* **WHAT NEEDS TO BE DONE**:
Up to and including the line with "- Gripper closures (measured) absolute", please set down the entries below exactly, starting from the first line.

* **INFORMATION SHOWN**:

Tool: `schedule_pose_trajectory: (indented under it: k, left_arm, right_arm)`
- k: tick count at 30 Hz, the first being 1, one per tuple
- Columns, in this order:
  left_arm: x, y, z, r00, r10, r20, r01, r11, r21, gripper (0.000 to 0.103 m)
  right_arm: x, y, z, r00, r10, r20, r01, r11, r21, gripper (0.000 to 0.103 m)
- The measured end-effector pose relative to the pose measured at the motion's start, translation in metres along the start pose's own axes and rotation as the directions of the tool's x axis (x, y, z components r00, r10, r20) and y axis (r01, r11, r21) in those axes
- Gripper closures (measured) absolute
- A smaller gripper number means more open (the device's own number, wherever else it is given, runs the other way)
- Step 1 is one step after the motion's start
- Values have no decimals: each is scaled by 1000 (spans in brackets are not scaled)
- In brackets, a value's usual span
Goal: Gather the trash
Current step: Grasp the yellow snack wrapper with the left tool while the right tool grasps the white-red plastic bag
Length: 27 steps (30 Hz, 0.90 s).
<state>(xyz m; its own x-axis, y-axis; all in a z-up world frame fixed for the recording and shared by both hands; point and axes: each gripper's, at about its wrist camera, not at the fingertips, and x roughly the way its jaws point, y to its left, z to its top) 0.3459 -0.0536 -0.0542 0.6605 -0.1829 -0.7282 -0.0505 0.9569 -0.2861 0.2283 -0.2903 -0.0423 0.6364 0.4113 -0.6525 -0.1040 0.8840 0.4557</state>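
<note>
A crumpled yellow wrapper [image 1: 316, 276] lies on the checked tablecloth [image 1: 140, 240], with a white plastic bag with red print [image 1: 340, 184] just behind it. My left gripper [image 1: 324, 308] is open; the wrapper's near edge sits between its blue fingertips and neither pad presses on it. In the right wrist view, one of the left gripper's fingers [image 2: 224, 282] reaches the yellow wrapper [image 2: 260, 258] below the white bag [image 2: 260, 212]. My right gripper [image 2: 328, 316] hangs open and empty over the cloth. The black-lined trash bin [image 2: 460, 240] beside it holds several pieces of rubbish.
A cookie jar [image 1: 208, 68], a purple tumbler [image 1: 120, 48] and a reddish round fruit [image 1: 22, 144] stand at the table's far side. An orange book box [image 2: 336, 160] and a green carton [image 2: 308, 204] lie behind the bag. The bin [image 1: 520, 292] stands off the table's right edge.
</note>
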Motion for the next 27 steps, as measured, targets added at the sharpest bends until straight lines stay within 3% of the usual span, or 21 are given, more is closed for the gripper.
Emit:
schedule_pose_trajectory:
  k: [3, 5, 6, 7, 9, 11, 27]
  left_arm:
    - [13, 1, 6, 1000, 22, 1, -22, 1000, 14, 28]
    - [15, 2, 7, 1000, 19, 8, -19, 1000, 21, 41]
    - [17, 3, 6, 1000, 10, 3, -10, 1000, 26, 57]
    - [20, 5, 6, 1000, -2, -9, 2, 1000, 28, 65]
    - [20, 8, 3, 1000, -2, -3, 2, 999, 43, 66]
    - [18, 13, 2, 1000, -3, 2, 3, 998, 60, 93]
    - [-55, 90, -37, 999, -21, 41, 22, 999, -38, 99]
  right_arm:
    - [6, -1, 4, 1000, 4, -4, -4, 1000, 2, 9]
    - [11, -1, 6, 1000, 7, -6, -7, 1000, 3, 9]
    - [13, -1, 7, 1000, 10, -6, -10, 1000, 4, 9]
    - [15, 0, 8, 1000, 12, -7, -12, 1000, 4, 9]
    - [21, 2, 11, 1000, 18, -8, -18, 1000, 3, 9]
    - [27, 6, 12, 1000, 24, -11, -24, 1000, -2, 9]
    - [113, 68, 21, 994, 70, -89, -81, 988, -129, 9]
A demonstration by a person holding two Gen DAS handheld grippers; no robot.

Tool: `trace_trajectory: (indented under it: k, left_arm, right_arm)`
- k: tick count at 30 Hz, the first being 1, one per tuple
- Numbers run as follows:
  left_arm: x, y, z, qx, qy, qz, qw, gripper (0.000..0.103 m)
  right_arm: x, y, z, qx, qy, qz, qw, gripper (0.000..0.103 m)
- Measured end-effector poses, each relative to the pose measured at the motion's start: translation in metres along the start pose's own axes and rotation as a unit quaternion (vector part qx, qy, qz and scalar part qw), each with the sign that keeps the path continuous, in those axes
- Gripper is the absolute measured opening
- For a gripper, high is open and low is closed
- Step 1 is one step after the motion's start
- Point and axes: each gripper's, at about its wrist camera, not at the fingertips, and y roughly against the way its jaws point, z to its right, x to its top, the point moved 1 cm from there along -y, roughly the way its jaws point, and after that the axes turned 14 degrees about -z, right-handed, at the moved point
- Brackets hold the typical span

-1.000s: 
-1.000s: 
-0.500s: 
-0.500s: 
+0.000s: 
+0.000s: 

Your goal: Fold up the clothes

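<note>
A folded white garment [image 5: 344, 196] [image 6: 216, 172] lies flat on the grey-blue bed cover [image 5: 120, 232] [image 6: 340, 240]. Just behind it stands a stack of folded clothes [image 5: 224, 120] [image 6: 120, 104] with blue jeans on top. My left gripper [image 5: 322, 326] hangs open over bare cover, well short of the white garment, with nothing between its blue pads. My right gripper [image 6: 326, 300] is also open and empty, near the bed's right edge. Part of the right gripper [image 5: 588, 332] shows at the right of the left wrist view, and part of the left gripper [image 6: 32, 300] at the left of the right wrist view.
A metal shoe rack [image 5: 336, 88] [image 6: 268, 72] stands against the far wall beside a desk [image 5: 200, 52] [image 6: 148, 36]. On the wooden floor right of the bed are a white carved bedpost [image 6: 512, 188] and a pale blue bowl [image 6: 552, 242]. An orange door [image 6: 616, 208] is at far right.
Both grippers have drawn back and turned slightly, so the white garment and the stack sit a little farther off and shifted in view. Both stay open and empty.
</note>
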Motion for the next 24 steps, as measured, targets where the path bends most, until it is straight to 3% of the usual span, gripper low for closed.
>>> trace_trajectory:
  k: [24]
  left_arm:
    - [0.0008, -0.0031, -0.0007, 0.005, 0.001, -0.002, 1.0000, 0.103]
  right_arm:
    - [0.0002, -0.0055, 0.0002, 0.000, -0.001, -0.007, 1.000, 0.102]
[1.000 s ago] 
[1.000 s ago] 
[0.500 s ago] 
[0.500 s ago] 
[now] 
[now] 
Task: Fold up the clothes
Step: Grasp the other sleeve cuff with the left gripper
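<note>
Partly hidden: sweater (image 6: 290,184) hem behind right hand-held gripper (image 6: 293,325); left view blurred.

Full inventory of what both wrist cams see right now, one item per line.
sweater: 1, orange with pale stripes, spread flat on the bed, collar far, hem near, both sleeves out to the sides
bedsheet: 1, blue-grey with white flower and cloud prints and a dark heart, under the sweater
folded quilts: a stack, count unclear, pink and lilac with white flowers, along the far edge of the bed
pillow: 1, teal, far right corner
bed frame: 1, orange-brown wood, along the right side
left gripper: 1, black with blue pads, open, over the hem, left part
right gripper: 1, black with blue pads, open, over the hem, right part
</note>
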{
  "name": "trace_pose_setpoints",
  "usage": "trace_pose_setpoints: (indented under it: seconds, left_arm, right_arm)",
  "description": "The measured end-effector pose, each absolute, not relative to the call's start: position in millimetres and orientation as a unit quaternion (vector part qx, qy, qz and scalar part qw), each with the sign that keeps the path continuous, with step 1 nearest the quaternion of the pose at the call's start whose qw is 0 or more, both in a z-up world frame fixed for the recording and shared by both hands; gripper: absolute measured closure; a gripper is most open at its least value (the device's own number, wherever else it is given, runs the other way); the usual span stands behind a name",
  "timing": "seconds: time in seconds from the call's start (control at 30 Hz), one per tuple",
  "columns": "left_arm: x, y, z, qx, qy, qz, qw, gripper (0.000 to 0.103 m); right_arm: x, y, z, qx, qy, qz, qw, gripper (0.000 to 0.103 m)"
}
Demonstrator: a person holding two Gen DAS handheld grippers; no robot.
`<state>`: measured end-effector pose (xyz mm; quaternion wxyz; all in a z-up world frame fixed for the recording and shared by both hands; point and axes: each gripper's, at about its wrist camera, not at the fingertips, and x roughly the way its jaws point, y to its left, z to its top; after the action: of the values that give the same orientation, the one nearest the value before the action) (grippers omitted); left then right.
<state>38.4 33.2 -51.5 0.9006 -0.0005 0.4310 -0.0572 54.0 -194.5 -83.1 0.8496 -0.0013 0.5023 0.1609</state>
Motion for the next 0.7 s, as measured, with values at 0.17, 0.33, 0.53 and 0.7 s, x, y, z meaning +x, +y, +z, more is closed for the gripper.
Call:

* **SOLUTION BELOW**:
Tool: `schedule_pose_trajectory: (indented under it: k, left_arm, right_arm)`
- k: tick count at 30 Hz, the first being 1, one per tuple
- Columns, in this order:
  left_arm: x, y, z, r00, r10, r20, r01, r11, r21, gripper (0.000 to 0.103 m)
  right_arm: x, y, z, r00, r10, r20, r01, r11, r21, gripper (0.000 to 0.103 m)
- The measured end-effector pose relative to the pose measured at the motion's start, translation in metres along the start pose's own axes and rotation as the directions of the tool's x axis (x, y, z components r00, r10, r20) and y axis (r01, r11, r21) in those axes
- Gripper closures (measured) absolute

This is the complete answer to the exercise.